Task description -> Word for word, give again the line holding "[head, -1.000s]" and each line after it to the end of the listing below.
------ Recorded information
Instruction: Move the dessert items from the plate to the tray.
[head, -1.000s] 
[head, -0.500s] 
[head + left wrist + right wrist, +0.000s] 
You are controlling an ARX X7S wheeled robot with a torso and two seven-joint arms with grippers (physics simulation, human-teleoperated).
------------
Result of this exercise ->
[head, -1.000s] 
[head, -0.500s] 
[head + left wrist + right wrist, +0.000s] 
You are controlling an ARX X7S wheeled robot with a torso and two seven-joint arms with grippers (physics simulation, human-teleoperated).

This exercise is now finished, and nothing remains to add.